● **DIRECTIONS FOR THIS TASK**: From the listing that follows, extract every line and set it down unaltered.

● **DATA PROVIDED**:
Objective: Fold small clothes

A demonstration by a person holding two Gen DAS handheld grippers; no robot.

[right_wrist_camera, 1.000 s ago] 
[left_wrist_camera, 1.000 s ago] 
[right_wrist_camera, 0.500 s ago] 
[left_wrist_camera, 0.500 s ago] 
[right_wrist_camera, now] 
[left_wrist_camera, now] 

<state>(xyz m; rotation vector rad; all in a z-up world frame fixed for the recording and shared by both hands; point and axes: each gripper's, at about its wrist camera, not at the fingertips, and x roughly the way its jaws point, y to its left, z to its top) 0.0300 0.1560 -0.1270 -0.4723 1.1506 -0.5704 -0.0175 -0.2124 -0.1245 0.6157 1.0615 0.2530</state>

● **RESPONSE BELOW**:
Objective: Fold small clothes

A demonstration by a person holding two Gen DAS handheld grippers; no robot.

[right_wrist_camera, 1.000 s ago] 
[left_wrist_camera, 1.000 s ago] 
[right_wrist_camera, 0.500 s ago] 
[left_wrist_camera, 0.500 s ago] 
[right_wrist_camera, now] 
[left_wrist_camera, now] 

<state>(xyz m; rotation vector rad; all in a z-up world frame fixed for the recording and shared by both hands; point and axes: each gripper's, at about its wrist camera, not at the fingertips, and x roughly the way its jaws point, y to its left, z to its top) 0.0300 0.1560 -0.1270 -0.4723 1.1506 -0.5704 -0.0175 -0.2124 -0.1245 0.6157 1.0615 0.2530</state>

This exercise has been answered in full.